*** DATASET ENTRIES Section Begins ***

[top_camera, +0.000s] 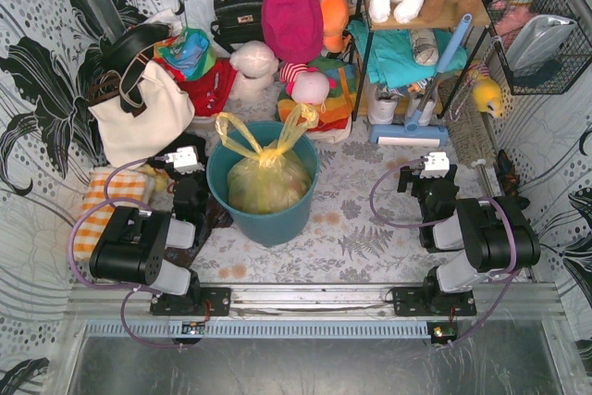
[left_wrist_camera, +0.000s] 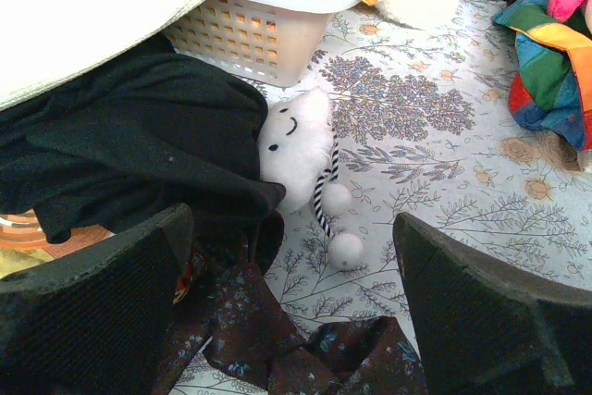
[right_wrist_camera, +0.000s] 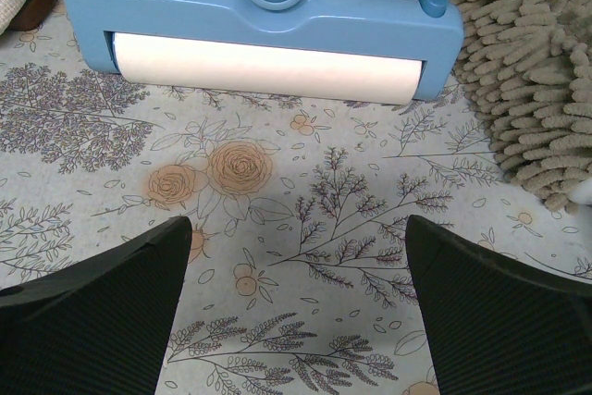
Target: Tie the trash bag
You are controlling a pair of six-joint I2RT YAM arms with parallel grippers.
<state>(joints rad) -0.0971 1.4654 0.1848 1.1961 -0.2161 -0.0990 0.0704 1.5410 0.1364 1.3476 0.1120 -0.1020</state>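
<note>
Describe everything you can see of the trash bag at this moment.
The trash bag is thin, translucent yellow-green plastic, crinkled, with pale crumpled contents showing through. It sits upright inside the teal bin, its bulging body filling the opening. Its top is gathered at the centre into what looks like a knot, from which two loose ends flare upward, one to the left and one to the right. Nothing but the bin appears to touch it. Only the top view shows it.

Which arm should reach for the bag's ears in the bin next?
Probably left. The left fingers sit beside the teal bin holding the trash bag; the right fingers are farther off across the table. Both open, empty.
</note>
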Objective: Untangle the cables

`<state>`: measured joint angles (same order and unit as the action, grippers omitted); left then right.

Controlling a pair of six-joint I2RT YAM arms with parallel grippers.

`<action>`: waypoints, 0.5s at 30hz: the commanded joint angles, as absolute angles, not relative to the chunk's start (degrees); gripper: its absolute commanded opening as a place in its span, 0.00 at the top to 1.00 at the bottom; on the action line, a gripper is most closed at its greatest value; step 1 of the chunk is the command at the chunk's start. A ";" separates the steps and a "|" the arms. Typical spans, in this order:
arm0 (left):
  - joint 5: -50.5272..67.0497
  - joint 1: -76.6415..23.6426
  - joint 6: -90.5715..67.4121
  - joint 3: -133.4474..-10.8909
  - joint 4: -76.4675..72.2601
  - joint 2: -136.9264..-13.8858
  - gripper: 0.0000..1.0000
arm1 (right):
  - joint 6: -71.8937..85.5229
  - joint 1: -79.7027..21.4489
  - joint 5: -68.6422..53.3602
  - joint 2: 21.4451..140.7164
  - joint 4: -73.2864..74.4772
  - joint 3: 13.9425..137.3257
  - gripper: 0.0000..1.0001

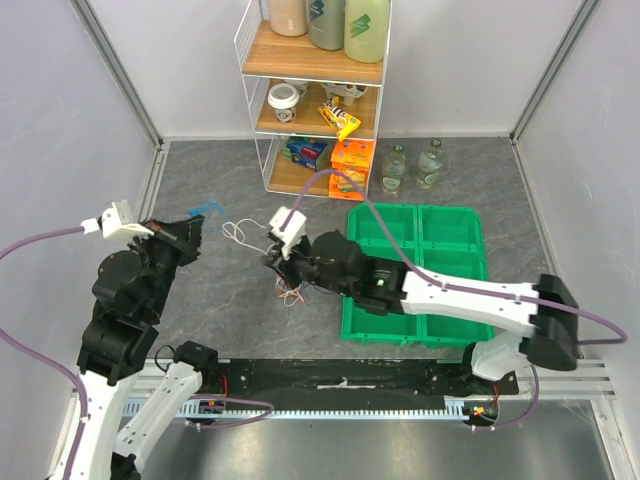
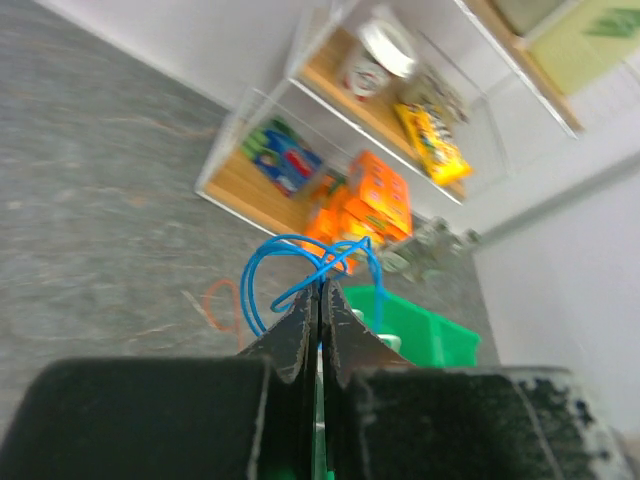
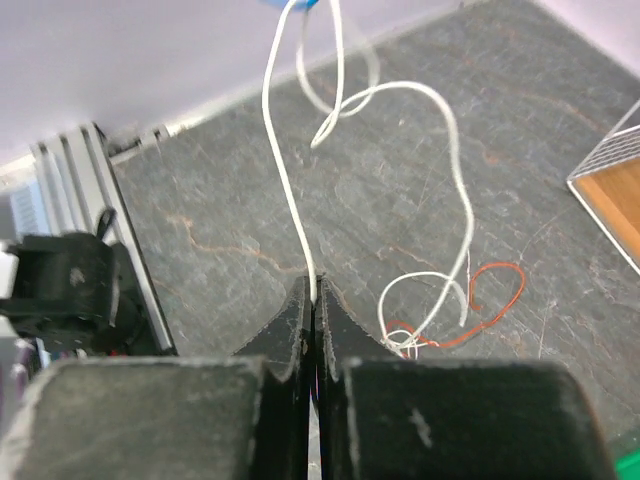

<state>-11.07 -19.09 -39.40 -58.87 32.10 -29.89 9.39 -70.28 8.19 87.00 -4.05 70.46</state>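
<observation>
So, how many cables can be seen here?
3: a blue cable pinched in the left claw, a white cable pinched in the right claw, a red cable lying on the table. More may be hidden.

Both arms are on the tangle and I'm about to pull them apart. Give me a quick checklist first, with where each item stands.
1. Left gripper shut on the blue cable: ok, blue loops come out past the closed tips.
2. Right gripper shut on the white cable: ok, one strand leaves the closed tips.
3. White cable free of the red cable: cannot tell; they cross on the table beside the right gripper.
4. White cable free of the blue cable: cannot tell; the held strand runs up to something blue at the frame's edge.
5. Grippers apart from each other: ok in the top view.
</observation>
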 commanded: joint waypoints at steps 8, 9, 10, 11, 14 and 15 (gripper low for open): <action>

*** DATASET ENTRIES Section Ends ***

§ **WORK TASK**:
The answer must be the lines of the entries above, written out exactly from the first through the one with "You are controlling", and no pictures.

§ **OUTPUT BELOW**:
[top_camera, +0.000s] 
[left_wrist_camera, +0.000s] 
[right_wrist_camera, +0.000s] 
Target: Tie the trash bag
You are controlling a pair of six-joint I2RT YAM arms with parallel grippers.

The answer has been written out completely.